А на бумаге всё иначе. Ручка медленная и каждое слово стоит усилия, потому что его нужно вывести пальцами, а не просто выдохнуть. Поэтому оставляешь только те, которые, и правда что-то значат.
Написал ей о своем открытии: «Знаете, поймал себя на том, что пытаюсь соврать на бумаге. Не получается. Слишком медленно для вранья».
Инга прочитала и засмеялась. Беззвучно, запрокинув голову, зажмурившись. Потом написала: «Вот! Вы начали понимать», - и пририсовала сбоку маленькую рыбку с улыбкой.

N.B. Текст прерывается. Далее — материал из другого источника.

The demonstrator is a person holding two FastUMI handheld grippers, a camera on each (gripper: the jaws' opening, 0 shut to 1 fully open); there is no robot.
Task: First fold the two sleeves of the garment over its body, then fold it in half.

К вечеру блокнот заметно потолстел от наших записей. Мы писали уже не по строчке, а целыми абзацами. Буквы становились мельче, потому что чистых страниц оставалось всё меньше. Инга рассказала про дочку. Восемь лет, слышит, зовут Соня. Освоила жестовый язык раньше, чем научилась читать. На родительских собраниях переводит для мамы.
К ночи за окном пропали даже редкие огни. Только чёрное стекло и наши с ней отражения. Блокнот лежал между нами на столике, исписанный почти до конца. Я смотрел и думал: вот двенадцать часов моей жизни, вынутые наружу и уложенные в столбик, ничего лишнего и как будто вокруг стало намного-намного тише и спокойнее.
Написал ей: «Я никогда столько не говорил за один день».
Она прочитала и чуть склонила голову набок, как будто взвешивала. Потом написала: «Вы говорили столько же. Просто обычно половина улетает в воздух и никто её не замечает».
Я не нашёл, что ответить. Поставил точку в конце её фразы, хотя она её и так поставила. Просто чтобы сделать хоть какое-то движение рукой.
В Новосибирск приехали около двух ночи. Шорох в соседних купе, хлопанье дверей по коридору - Инга ничего этого не слышала, просто за пять минут до остановки достала телефон, бросила взгляд на время и начала собираться. Сложила блокнот, надела оранжевое пальто. Я помог ей снять сумку с полки. Мы вышли вместе.
На перроне было холодно и пусто. Встречала её дочь с каким-то мужчиной, побежала ещё с дальнего конца платформы. Инга присела, обняла её. Они что-то быстро показывали друг другу руками, и я смотрел на это, не понимая ни слова, и всё равно понимая всё.
Инга выпрямилась. Посмотрела на меня. Протянула ручку: синюю с оранжевым колпачком. Я покачал головой: это же ваша.
Она вложила её мне в руку, пожала плечами с лёгкой улыбкой. Повернулась и пошла к дочке.
Ехал в такси и думал о том, что за двенадцать часов ни разу не соврал - ни из вежливости, ни по привычке, ни единого «да, конечно» для заполнения тишины. Потому что слово нужно сначала вывести пальцами, а это даёт время остановиться и спросить себя: ты это правда думаешь?
Ручка лежит у меня с тех пор в кармане сумки с ноутбуком, иногда достаю её, кручу в пальцах.
Не знаю зачем. Может, как напоминание, что такой способ разговора существует - медленный, честный, и поначалу очень и очень неудобный именно этим.
Разговор, в котором слова не улетают в воздух.